Deaf Children Australia talk of a shared services model that will be marketed under the one banner of Deaf Services Australia. Presumable they feel it will improve services nationally, increase fundraising dollars and lead to better services all round. Quite how this will occur has not been fully explained. The model is flawed because it fails to take into account state politics and funding. The model has an unrealistic view that the one brand will somehow make a huge difference to fundraising. This authors view is that it wont and in the haste to TAKE OVER Australia blind ambition has gotten in the way of rational argument.
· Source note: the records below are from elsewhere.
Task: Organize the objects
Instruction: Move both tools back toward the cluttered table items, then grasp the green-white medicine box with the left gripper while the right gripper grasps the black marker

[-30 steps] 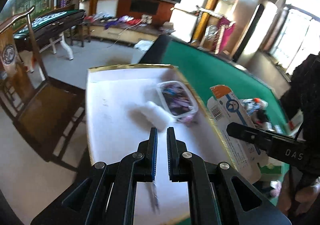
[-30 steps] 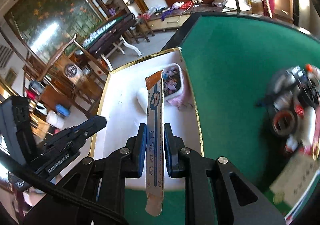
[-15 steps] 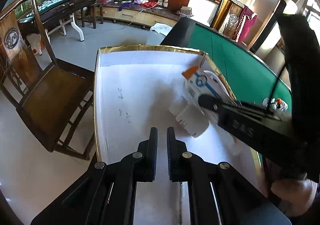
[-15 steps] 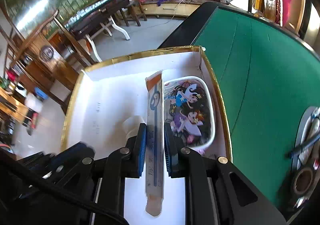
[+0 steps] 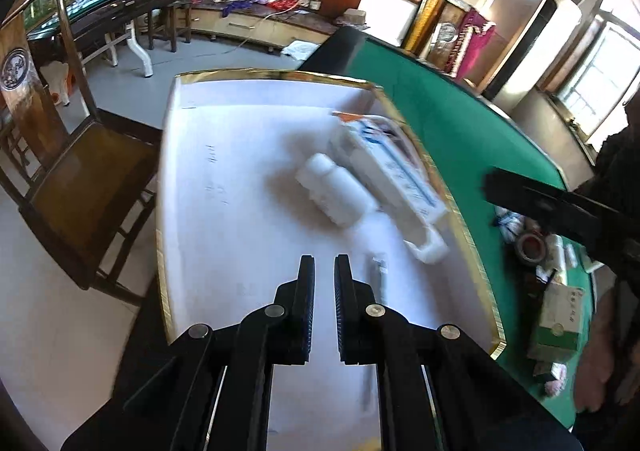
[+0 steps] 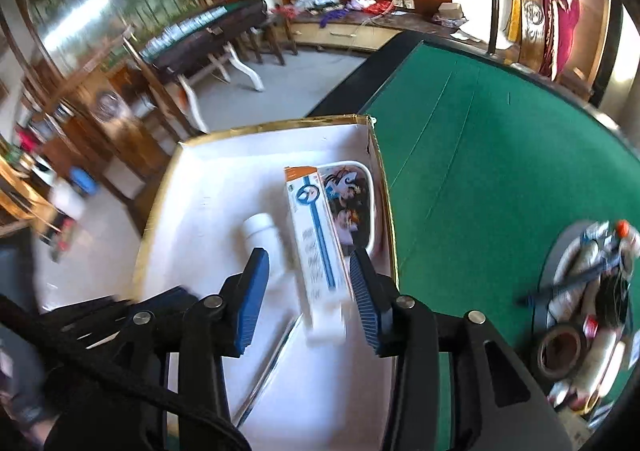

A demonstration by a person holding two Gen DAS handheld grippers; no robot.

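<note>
A white tray with a gold rim (image 5: 164, 211) (image 6: 152, 235) sits at the edge of the green table. In it lie a white bottle (image 5: 336, 191) (image 6: 264, 235), a long white, blue and orange toothpaste box (image 5: 392, 171) (image 6: 316, 235) and a cartoon-printed container (image 6: 356, 203). The toothpaste box rests partly on that container. My right gripper (image 6: 309, 255) hovers over the box's near end. Its jaws are opening and the pads stand clear of the box. My left gripper (image 5: 324, 259) is shut and empty above the tray's near part.
A thin pen-like stick (image 5: 380, 271) lies in the tray near the left fingertips. On the green table (image 6: 480, 131) a round dark tray (image 6: 560, 251) holds several small items, with a tape roll (image 6: 560, 347) beside it. A wooden chair (image 5: 80, 179) stands left of the tray. A green-white carton (image 5: 560, 315) is at the right.
The right gripper carried the toothpaste box over the tray, then opened and let it go. The box now lies beside the bottle. The left gripper sank a little, still shut.
</note>
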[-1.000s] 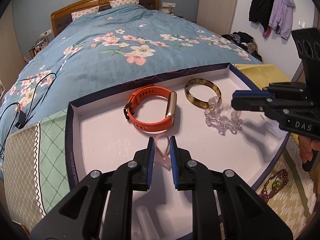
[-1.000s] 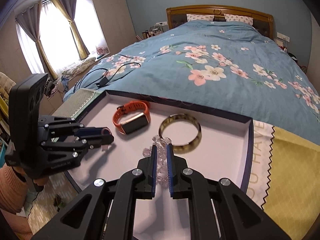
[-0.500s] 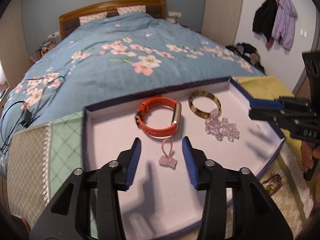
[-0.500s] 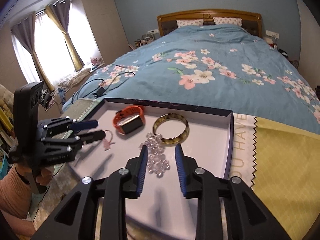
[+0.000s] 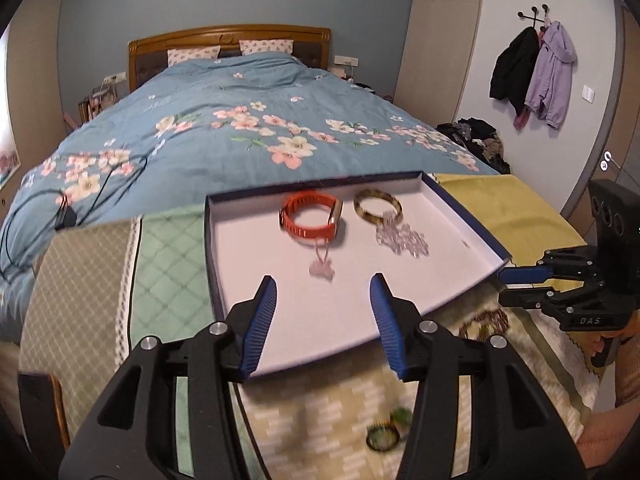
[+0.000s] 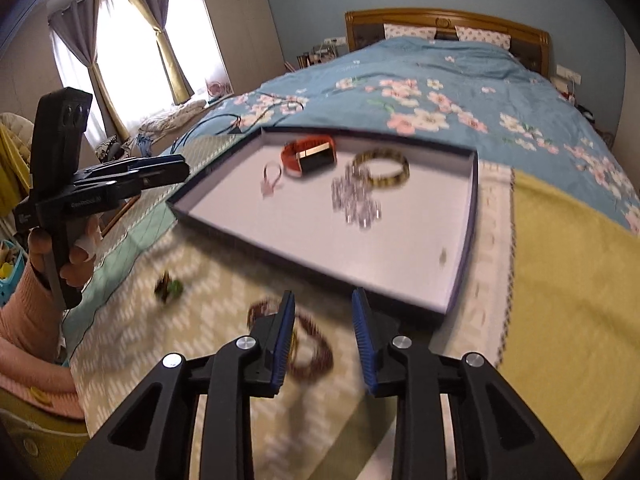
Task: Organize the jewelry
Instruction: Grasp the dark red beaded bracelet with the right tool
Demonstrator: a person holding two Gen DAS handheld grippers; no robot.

In the meantime, while thousands of dollars are spent trying to set up the model and while boards and management spend countless hours flying around Australia and staying in Hotels at great expense the dedicated services staff of Deaf Children Australia try to maintain services while the focus is elsewhere. It is a  sacrilege that thousands of dollars are being spent on what will most likely make very little difference. What Deaf Children Australia could do is to service Victorian deaf children well with its considerable wealth. Instead it has chosen to spread itself thinly around Australia in what the cynics see as a mindless power grab. Will it improve services in anyway? This cynic thinks not. For the sake of our deafness sector one can only hope that the plan succeeds because the heritage that great Deaf pioneers like FJ Rose established is in real danger of being lost.